The Night Sister by Jennifer McMahon (Anchor) Letters to famed director Alfred Hitchcock, and the creepy, mostly abandoned Tower Motel (ghosts? monsters?) of London, Vermont take center stage in this atmospheric tale of sibling rivalry, declining family fortunes, and murder. McMahon delves into three generations of strong and secretive women, several narrative perspectives and a time spanning nearly sixty years as she briefly introduces readers to a doomed wife, and mother, contemplating the demise of her family in the face of a deadly secret. You’ll guess until the very end as the layers of the past are revealed, and clever writing with hairpin plot twists raise the stakes and tension as yet another family’s life hangs in the balance.
The Bookseller by Cynthia Swanson (Harper) Detroit, and Kitty—embattled bookstore owner who finds relief from the stress of the day in a rich dream life. There, she is Katharyn, the mother of two endearing children, and the wife of the perfect husband. As the dreams become more detailed, Kitty finds it hard to distinguish which life and family are real. Swanson brings the past and both identities to such vivid reality that it is a feat not to race through to find out if the blurred lines of both lives can find a satisfying resolution.
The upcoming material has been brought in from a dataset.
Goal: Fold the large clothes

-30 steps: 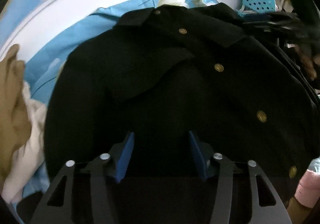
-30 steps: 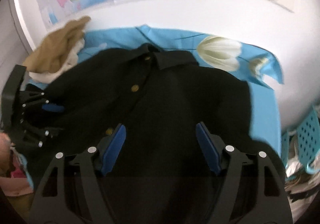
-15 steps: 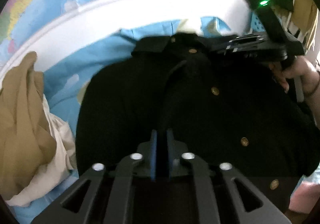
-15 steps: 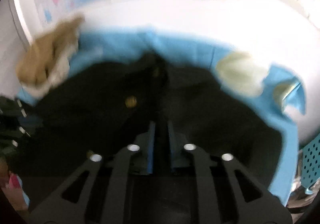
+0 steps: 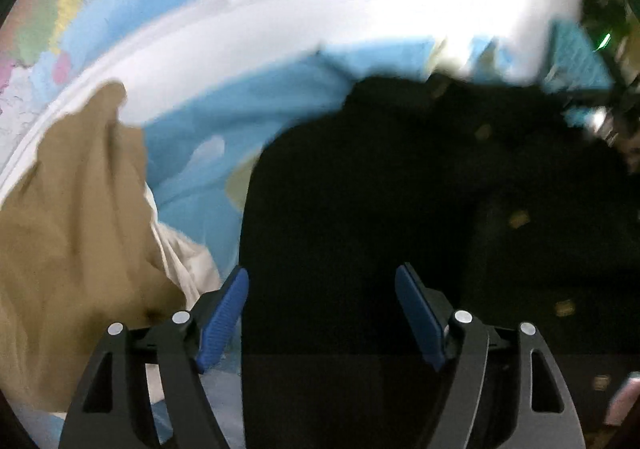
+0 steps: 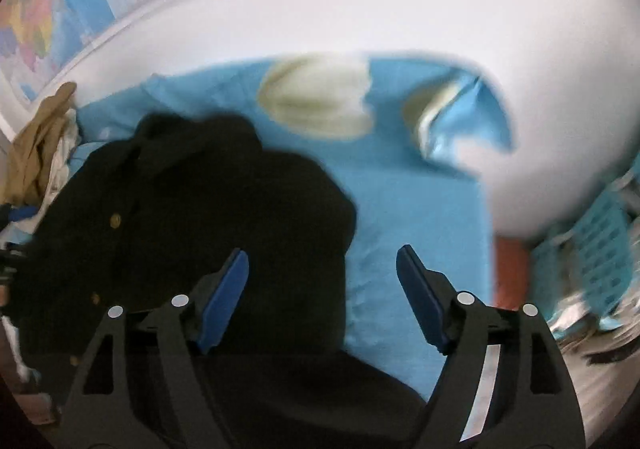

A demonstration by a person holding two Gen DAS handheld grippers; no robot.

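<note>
I was partway through folding the black button-front coat with brass-coloured buttons (image 5: pixel 420 209), which lay spread, collar away from me, on the light blue sheet printed with pale tulips (image 6: pixel 400 189) that covered the white worktop (image 6: pixel 360 9). Both views were smeared by movement, so fine creases in the cloth were hard to read.

My left tongs (image 5: pixel 322 313) had just been opening and stood well apart, the blue pads bare, with nothing pressed between them. They hung above the coat's left edge, one pad over the sheet and the other over the black cloth. Just beside that edge sat the crumpled tan garment (image 5: pixel 72 229) with a cream-white piece of cloth (image 5: pixel 184 257) under it.

My right tongs (image 6: pixel 322 297) had likewise just been opening and were parted about halfway, holding nothing. They hung over the coat's right border, where the black cloth gave way to blue sheet. A turquoise perforated plastic basket (image 6: pixel 592 249) stood off the worktop's right end.

I judged that I was between grips: each side of the coat looked drawn in toward the middle, and neither tongs had hold of it. The next move, as I saw it, called for lowering both tongs onto the coat's edges or hem, pinching through the thick cloth at matching points, and carrying the lower part up toward the collar in one even lift. I would have to keep the left tongs clear of the tan garment so as not to snag it
</note>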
Girl at War by Sara Novic (Random House) When most Americans think about the Balkan states and the wars which raged there in the second half of the 20th century we think about Bosnia or Kosovo. In Girl at War, Novic offers another perspective, that of a young woman caught up in the fear and heartache of the Croatian War for Independence. Whelan’s narration is very well balanced, striking the appropriate emotional notes without being melodramatic.
The Well by Catherine Chanter (Washington Square Press) It should have been a bad time to move from the city to a farm, what with the persistent drought throughout not only the UK but all of Europe. But Ruth and her husband Mark are plagued by rumors and bad memories, and they are assured that the farm they are buying has a persistent water table. It is more than that at The Well, though. Here there is rain, crops grow prolifically. It doesn’t take long before their neighbors begin to resent them and their land becomes a magnet for the desperate. Chanter’s tale is enchanting, spinning a web which ensnares readers quickly into Ruth’s life and the dramatic events caused by the catastrophic drought.